This page was generated from examples/cd_chi2ks_adult.ipynb.

Categorical and mixed type data drift detection on income prediction¶

Method¶

The drift detector applies feature-wise two-sample Kolmogorov-Smirnov (K-S) tests for the continuous numerical features and Chi-Squared tests for the categorical features. For multivariate data, the obtained p-values for each feature are aggregated either via the Bonferroni or the False Discovery Rate (FDR) correction. The Bonferroni correction is more conservative and controls for the probability of at least one false positive. The FDR correction on the other hand allows for an expected fraction of false positives to occur.

Dataset¶

The instances contain a person’s characteristics like age, marital status or education while the label represents whether the person makes more or less than $50k per year. The dataset consists of a mixture of numerical and categorical features. It is fetched using the Alibi library, which can be installed with pip:

pip install alibi

[1]:

import alibi
import matplotlib.pyplot as plt
import numpy as np

from alibi_detect.cd import ChiSquareDrift, TabularDrift
from alibi_detect.utils.saving import save_detector, load_detector

Load income prediction dataset¶

The fetch_adult function returns a Bunch object containing the instances, the targets, the feature names and a dictionary with as keys the column indices of the categorical features and as values the possible categories for each categorical variable.

[2]:

adult = alibi.datasets.fetch_adult()
X, y = adult.data, adult.target
feature_names = adult.feature_names
category_map = adult.category_map
X.shape, y.shape

[2]:

((32561, 12), (32561,))

We split the data in a reference set and 2 test sets on which we test the data drift:

[3]:

n_ref = 10000
n_test = 10000

X_ref, X_t0, X_t1 = X[:n_ref], X[n_ref:n_ref + n_test], X[n_ref + n_test:n_ref + 2 * n_test]
X_ref.shape, X_t0.shape, X_t1.shape

[3]:

((10000, 12), (10000, 12), (10000, 12))

Detect drift¶

We need to provide the drift detector with the columns which contain categorical features so it knows which features require the Chi-Squared and which ones require the K-S univariate test.
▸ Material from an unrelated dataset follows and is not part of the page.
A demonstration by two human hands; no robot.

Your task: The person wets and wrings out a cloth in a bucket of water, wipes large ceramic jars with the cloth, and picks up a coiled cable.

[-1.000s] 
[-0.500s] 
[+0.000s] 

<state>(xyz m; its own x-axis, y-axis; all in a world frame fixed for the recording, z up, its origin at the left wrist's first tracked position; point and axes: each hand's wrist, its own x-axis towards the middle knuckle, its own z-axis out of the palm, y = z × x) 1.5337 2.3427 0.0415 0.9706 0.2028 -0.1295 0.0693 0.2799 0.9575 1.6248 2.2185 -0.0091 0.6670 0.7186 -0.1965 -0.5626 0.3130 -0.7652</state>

We can either provide a dict with as keys the column indices and as values the number of possible categories or just set the values to None and let the detector infer the number of categories from the reference data as in the example below:

[4]:

categories_per_feature = {f: None for f in list(category_map.keys())}

Initialize the detector:

[5]:

cd = TabularDrift(X_ref, p_val=.05, categories_per_feature=categories_per_feature)

We can also save/load an initialised detector:

[6]:

filepath = 'my_path'  # change to directory where detector is saved
save_detector(cd, filepath)
cd = load_detector(filepath)

Now we can check whether the 2 test sets are drifting from the reference data:

[7]:

preds = cd.predict(X_t0)
labels = ['No!', 'Yes!']
print('Drift? {}'.format(labels[preds['data']['is_drift']]))

Drift? No!

Let’s take a closer look at each of the features. The preds dictionary also returns the K-S or Chi-Squared test statistics and p-value for each feature:

[8]:

for f in range(cd.n_features):
    stat = 'Chi2' if f in list(categories_per_feature.keys()) else 'K-S'
    fname = feature_names[f]
    stat_val, p_val = preds['data']['distance'][f], preds['data']['p_val'][f]
    print(f'{fname} -- {stat} {stat_val:.3f} -- p-value {p_val:.3f}')

Age -- K-S 0.012 -- p-value 0.512
Workclass -- Chi2 18.114 -- p-value 0.020
Education -- Chi2 9.845 -- p-value 0.131
Marital Status -- Chi2 6.583 -- p-value 0.086
Occupation -- Chi2 17.900 -- p-value 0.022
Relationship -- Chi2 0.964 -- p-value 0.965
Race -- Chi2 1.168 -- p-value 0.883
Sex -- Chi2 0.463 -- p-value 0.496
Capital Gain -- K-S 0.002 -- p-value 1.000
Capital Loss -- K-S 0.002 -- p-value 1.000
Hours per week -- K-S 0.012 -- p-value 0.512
Country -- Chi2 20.595 -- p-value 0.024

Although the p-values of some individual features are below the threshold, they are still above the threshold after multivariate correction:

[9]:

preds['data']['threshold']

[9]:

0.004166666666666667

If you are interested in individual feature-wise drift, this is also possible:

[10]:

fpreds = cd.predict(X_t0, drift_type='feature')

[11]:

for f in range(cd.n_features):
    stat = 'Chi2' if f in list(categories_per_feature.keys()) else 'K-S'
    fname = feature_names[f]
    is_drift = fpreds['data']['is_drift'][f]
    stat_val, p_val = fpreds['data']['distance'][f], fpreds['data']['p_val'][f]
    print(f'{fname} -- Drift? {labels[is_drift]} -- {stat} {stat_val:.3f} -- p-value {p_val:.3f}')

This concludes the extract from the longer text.